As the answer, give a copy of each line below that includes the word "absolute".

-- SUPPLIED MATERIAL follows --

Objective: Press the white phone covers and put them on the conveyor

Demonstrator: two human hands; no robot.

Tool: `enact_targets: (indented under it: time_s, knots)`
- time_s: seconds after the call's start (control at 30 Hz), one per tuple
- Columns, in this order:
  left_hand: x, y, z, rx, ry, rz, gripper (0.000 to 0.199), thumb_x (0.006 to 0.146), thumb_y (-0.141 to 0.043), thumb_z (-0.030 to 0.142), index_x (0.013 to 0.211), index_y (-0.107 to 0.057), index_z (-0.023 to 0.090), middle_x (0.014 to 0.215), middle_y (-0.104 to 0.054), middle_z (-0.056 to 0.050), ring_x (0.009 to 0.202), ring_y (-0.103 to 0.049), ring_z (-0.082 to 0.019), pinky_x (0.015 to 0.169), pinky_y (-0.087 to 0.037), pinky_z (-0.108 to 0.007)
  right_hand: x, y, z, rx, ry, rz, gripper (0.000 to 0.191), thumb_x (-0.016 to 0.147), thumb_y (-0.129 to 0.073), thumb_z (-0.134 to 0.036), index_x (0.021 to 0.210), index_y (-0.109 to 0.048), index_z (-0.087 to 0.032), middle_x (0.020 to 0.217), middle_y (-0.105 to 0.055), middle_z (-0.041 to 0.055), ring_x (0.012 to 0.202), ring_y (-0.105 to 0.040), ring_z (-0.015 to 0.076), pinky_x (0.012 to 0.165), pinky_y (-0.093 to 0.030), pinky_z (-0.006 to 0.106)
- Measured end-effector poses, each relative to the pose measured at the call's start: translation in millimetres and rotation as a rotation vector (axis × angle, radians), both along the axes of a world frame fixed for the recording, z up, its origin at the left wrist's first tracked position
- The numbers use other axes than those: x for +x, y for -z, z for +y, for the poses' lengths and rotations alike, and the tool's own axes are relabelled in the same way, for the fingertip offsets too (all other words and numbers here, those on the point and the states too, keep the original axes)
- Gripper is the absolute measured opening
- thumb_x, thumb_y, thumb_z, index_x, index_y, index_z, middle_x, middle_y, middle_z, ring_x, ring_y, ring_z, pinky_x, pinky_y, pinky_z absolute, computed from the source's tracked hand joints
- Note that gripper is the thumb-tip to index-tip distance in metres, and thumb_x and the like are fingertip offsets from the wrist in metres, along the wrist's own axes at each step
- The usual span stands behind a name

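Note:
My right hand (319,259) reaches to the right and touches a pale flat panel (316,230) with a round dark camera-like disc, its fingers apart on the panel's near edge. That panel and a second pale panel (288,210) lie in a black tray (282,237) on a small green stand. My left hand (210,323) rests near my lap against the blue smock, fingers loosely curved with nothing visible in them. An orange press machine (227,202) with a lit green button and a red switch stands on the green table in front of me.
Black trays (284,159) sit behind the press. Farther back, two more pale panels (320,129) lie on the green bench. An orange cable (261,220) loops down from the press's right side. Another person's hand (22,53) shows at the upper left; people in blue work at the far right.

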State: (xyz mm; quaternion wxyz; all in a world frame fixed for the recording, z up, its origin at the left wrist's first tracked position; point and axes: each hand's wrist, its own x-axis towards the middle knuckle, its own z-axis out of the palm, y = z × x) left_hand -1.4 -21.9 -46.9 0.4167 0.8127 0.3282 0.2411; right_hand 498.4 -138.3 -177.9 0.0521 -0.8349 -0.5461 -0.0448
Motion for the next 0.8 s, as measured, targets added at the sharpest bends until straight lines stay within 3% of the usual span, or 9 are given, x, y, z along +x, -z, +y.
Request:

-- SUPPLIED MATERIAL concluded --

§ **TASK RESULT**:
- Gripper is the absolute measured opening
- thumb_x, thumb_y, thumb_z, index_x, index_y, index_z, middle_x, middle_y, middle_z, ring_x, ring_y, ring_z, pinky_x, pinky_y, pinky_z absolute, computed from the source's tracked hand joints

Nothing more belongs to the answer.